Exercise prompt =>
Read through the listing below and copy each line in which the word "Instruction" occurs.
===============
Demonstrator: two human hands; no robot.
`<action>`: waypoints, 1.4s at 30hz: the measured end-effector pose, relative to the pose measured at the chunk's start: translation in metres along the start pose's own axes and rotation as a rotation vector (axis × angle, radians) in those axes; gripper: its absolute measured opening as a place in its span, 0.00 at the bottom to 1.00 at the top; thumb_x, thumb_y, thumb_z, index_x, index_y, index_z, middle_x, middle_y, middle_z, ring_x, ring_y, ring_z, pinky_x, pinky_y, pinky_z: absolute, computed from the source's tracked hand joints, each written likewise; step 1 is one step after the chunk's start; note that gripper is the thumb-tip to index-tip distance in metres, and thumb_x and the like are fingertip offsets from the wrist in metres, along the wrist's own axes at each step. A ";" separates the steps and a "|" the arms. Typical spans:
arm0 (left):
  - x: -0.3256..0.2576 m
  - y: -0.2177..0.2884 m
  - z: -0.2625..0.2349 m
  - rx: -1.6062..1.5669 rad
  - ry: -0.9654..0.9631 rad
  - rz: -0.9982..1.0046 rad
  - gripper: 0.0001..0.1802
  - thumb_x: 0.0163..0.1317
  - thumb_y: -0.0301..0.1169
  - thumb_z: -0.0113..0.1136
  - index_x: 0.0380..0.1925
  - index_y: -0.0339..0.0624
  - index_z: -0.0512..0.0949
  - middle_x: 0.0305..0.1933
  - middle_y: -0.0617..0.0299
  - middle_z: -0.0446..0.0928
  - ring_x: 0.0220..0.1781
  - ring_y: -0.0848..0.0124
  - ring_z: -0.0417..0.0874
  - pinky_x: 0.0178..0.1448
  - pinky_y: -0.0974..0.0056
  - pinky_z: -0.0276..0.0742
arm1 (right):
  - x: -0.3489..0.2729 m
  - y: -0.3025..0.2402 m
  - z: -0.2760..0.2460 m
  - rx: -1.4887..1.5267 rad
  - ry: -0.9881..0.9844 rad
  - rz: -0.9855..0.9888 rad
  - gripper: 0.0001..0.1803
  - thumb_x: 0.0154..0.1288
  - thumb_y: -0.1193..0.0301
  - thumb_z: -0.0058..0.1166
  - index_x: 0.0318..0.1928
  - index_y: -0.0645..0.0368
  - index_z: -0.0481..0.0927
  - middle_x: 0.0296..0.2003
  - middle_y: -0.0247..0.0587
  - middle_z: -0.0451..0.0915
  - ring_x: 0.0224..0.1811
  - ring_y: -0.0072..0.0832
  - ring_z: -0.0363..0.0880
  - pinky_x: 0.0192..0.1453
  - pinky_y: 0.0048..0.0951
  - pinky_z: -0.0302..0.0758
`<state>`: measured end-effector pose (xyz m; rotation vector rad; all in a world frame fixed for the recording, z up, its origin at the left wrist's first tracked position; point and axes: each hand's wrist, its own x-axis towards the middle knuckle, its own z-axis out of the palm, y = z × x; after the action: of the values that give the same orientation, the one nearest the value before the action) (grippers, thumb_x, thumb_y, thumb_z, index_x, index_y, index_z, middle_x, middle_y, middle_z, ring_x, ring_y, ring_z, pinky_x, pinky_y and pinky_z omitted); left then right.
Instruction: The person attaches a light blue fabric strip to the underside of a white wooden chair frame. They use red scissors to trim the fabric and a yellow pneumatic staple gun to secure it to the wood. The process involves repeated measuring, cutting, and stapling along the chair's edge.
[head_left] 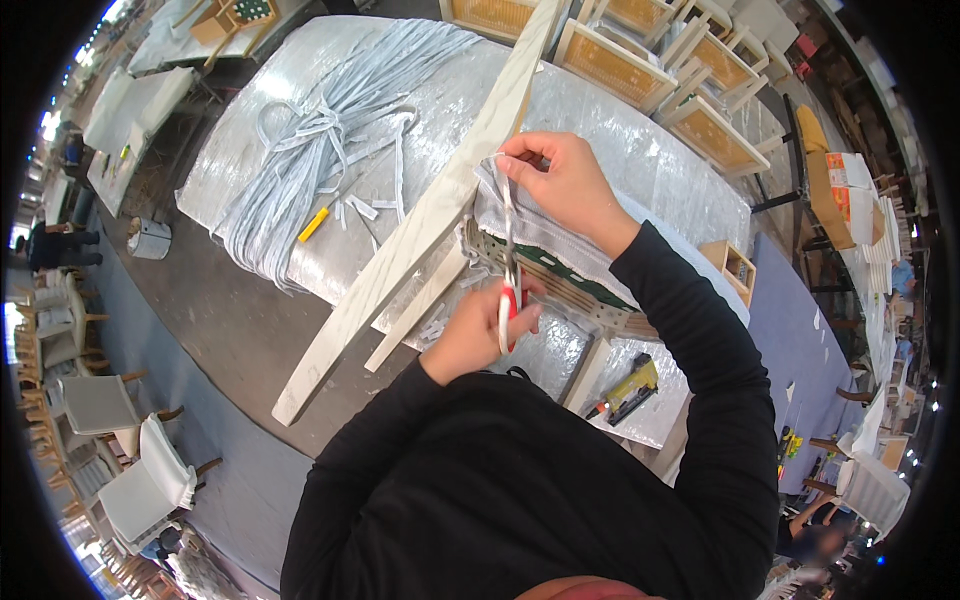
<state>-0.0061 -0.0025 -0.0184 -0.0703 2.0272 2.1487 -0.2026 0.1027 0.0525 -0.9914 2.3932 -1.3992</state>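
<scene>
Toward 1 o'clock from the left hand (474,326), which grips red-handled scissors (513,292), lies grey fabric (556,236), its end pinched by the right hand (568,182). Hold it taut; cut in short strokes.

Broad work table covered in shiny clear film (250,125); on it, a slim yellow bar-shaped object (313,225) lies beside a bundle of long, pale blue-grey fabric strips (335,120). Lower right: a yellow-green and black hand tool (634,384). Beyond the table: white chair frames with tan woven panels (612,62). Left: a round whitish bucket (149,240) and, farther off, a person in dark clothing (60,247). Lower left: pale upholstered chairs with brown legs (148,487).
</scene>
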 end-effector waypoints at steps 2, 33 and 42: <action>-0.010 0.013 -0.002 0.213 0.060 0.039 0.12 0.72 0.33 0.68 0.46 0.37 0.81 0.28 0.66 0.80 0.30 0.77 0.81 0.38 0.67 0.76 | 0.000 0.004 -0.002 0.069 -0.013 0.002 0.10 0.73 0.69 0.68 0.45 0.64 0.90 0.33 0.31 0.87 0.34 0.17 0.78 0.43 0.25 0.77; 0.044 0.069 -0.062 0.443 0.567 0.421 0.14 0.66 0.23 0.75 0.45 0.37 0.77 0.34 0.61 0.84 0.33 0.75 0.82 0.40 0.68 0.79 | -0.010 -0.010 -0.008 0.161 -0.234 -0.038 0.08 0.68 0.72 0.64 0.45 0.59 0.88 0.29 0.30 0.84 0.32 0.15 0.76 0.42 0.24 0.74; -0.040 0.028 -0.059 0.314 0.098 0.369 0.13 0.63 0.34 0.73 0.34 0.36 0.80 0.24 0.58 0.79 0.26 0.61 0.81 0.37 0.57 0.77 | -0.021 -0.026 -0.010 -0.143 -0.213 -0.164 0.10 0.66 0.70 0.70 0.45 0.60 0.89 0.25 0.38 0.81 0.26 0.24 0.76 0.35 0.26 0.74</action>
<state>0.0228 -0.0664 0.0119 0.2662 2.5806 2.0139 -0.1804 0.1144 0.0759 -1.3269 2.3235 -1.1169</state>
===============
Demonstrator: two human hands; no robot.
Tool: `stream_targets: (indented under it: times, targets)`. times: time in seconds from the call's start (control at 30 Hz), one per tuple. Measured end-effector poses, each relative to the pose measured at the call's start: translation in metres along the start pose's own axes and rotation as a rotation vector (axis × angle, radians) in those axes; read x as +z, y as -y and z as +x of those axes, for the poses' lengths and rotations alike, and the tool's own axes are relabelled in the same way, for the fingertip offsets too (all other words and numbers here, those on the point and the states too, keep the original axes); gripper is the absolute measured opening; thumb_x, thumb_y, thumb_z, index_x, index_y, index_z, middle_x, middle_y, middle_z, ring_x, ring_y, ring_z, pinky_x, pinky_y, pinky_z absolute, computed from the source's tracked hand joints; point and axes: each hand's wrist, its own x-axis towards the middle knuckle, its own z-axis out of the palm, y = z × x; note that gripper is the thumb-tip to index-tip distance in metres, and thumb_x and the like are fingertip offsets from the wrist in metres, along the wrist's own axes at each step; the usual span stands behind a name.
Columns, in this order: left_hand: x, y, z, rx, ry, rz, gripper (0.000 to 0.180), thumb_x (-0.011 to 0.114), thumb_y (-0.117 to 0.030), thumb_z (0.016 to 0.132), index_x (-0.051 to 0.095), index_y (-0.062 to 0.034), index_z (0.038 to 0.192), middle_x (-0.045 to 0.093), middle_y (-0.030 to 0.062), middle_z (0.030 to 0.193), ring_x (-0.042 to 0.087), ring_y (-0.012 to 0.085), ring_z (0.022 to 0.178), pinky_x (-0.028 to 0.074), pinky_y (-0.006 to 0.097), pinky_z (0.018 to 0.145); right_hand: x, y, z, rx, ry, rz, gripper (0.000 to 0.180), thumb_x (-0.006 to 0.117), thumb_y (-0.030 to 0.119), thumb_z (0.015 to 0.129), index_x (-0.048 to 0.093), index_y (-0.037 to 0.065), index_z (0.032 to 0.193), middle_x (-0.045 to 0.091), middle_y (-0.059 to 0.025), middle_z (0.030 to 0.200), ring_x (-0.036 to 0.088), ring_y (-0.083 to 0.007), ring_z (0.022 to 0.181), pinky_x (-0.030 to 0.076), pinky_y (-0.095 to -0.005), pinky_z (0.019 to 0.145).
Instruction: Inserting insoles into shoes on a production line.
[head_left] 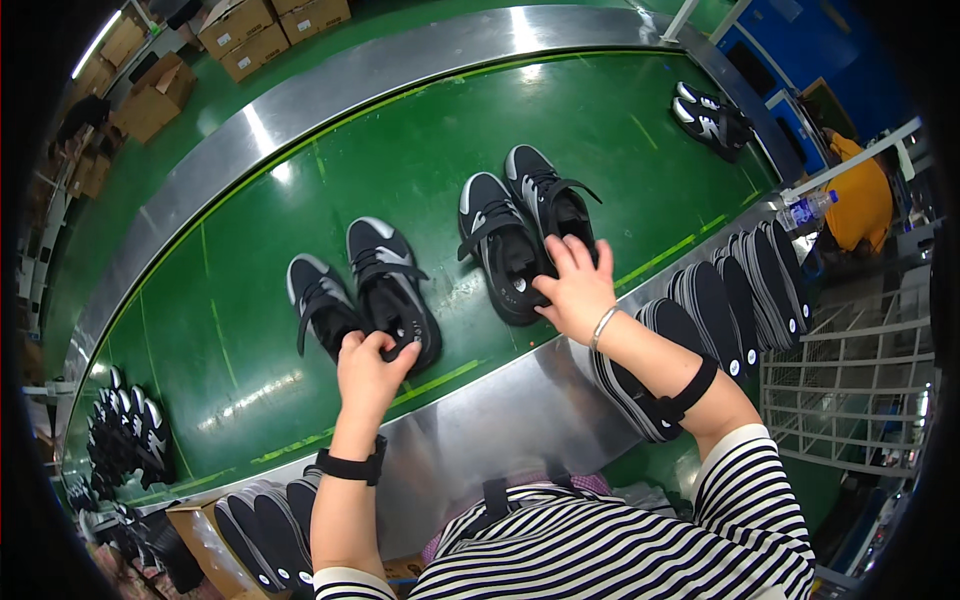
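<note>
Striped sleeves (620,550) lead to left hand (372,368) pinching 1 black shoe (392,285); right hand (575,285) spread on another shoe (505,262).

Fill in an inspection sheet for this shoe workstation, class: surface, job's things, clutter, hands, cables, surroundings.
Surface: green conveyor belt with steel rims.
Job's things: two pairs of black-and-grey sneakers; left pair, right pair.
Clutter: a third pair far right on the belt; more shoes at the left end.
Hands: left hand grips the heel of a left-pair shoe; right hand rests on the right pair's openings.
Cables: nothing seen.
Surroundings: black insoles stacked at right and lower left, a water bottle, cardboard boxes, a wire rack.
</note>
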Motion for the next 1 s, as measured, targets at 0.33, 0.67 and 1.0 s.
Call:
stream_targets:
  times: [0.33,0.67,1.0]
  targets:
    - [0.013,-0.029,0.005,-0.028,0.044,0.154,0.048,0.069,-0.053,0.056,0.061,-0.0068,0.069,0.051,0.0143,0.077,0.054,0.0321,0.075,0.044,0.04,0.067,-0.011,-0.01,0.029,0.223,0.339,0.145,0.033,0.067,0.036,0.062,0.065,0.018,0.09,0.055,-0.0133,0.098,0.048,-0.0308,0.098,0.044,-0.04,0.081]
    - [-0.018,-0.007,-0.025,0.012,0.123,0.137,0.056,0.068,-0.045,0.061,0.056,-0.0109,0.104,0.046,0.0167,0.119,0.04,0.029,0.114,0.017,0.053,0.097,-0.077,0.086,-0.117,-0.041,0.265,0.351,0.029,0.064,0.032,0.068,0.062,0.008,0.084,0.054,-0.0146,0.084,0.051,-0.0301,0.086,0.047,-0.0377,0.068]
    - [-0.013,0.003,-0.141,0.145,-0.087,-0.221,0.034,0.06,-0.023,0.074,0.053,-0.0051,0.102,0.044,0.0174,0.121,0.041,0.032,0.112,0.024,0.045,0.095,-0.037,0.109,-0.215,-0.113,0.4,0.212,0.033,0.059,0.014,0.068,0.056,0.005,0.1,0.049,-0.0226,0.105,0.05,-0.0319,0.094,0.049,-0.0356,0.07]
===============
Output of the exercise =>
Instruction: The person attaches a light blue fabric strip to the underside of a white wooden chair frame. They use red scissors to trim the fabric and a yellow pneumatic staple gun to secure it to the wood. The process involves repeated measuring, cutting, and stapling along the chair's edge.
Instruction: Inserting insoles into shoes on a production line.

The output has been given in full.